**WHAT TO WORK ON:** Line by line, repeat the material below exactly and skip the images.

**DATA BLOCK:**
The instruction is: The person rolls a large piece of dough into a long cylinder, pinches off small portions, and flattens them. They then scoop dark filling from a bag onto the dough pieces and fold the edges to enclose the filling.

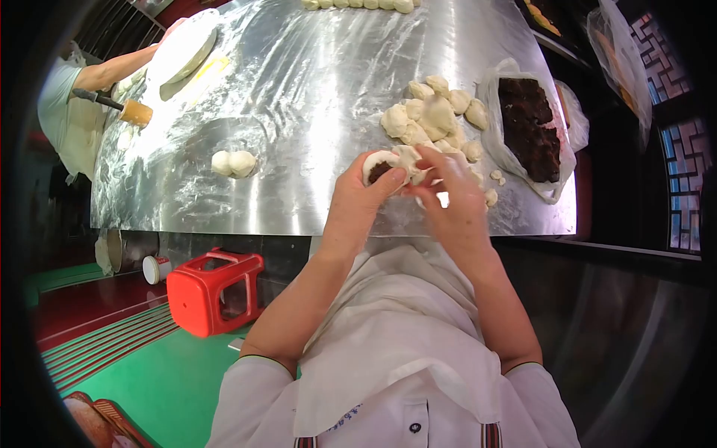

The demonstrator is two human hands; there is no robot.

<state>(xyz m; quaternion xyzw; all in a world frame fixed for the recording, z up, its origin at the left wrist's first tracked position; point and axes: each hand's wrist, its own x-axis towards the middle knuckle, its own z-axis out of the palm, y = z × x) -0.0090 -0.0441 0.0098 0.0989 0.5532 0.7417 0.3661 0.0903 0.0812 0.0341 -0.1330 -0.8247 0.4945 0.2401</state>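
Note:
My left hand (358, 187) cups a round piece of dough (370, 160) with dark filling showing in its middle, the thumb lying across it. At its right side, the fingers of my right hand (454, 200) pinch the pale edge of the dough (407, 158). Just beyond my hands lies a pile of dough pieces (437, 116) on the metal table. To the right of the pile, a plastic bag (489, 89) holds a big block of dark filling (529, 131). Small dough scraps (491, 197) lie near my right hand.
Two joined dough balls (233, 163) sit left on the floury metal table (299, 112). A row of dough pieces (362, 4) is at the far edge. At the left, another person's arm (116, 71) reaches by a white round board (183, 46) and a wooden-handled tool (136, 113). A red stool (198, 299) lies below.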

**TASK OUTPUT:**
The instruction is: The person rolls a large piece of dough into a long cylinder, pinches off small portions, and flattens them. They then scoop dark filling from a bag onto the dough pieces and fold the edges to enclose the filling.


The demonstrator is two human hands; there is no robot.

<state>(xyz m; quaternion xyzw; all in a world frame fixed for the recording, z up, its origin at the left wrist's first tracked position; point and axes: each hand's wrist, its own x-axis towards the middle knuckle, its own z-axis out of the palm, y = z × x) -0.0090 -0.0441 0.0098 0.0989 0.5532 0.7417 0.3661 0.0903 0.0812 0.0341 -0.1330 -0.8247 0.4945 0.2401</state>
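Note:
My left hand (358, 187) cups a round piece of dough (370, 160) with dark filling showing in its middle, the thumb lying across it. At its right side, the fingers of my right hand (454, 200) pinch the pale edge of the dough (407, 158). Just beyond my hands lies a pile of dough pieces (437, 116) on the metal table. To the right of the pile, a plastic bag (489, 89) holds a big block of dark filling (529, 131). Small dough scraps (491, 197) lie near my right hand.
Two joined dough balls (233, 163) sit left on the floury metal table (299, 112). A row of dough pieces (362, 4) is at the far edge. At the left, another person's arm (116, 71) reaches by a white round board (183, 46) and a wooden-handled tool (136, 113). A red stool (198, 299) lies below.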

No further work remains on the exercise.